# [Goal of the exercise]
Reproduced exactly, the lines from the start of the material through the line containing "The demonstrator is" should be the whole answer, with pictures excluded.

━━ Data shown ━━

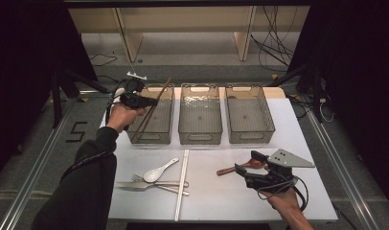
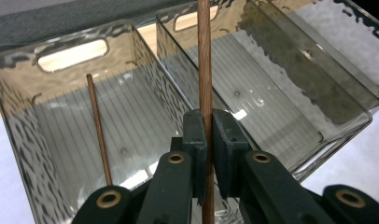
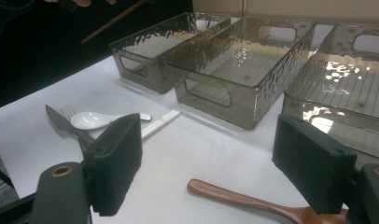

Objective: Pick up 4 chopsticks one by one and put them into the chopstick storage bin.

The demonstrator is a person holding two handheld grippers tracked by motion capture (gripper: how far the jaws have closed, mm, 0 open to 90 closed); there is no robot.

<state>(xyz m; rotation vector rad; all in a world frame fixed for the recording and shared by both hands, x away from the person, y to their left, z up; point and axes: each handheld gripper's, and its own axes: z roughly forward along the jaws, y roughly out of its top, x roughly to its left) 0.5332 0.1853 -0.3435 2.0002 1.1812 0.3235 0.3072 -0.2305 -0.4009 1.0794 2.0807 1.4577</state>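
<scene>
Room: a dark space with a grey floor (image 1: 192,52), cables and a light wooden shelf frame (image 1: 183,28) behind the table.
Table: a white top (image 1: 216,191), with three bins in a row at the far side and cutlery on the near side.
Left bin: a clear smoky plastic bin (image 1: 152,136); one brown chopstick (image 2: 99,130) lies inside it, leaning from the floor of the bin toward the far wall.
Middle bin: a bin (image 1: 200,136) of the same kind, just beside the left one.
Right bin: the third bin (image 1: 250,136), just beside the middle one.
Left gripper: the gripper (image 1: 153,101) is above the left bin; its jaws are clenched on a second chopstick.
Held chopstick: this brown stick (image 2: 205,70) stands between the two pads, slanted over the left bin, one end up past the far edge.
Right gripper: the gripper (image 1: 241,172) rests low over the near right part of the table; its jaws are released, wide apart, with nothing between the pads.
Wooden spoon: a brown spoon (image 3: 243,198) lies on the table just in front of the right gripper.
White chopsticks: a white pair (image 1: 182,184) lies together, running from near to far in the middle of the table.
Knife and fork: a knife (image 1: 135,185) and a fork (image 1: 137,178) lie to the left of the white pair.
White spoon: a ceramic soup spoon (image 1: 159,171) lies over them.
</scene>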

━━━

# [Solution]
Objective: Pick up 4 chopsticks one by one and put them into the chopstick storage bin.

The demonstrator is a person holding two handheld grippers tracked by motion capture (gripper: how far the jaws have closed, mm, 0 open to 90 closed); there is no robot.

No more is needed to finish this exercise.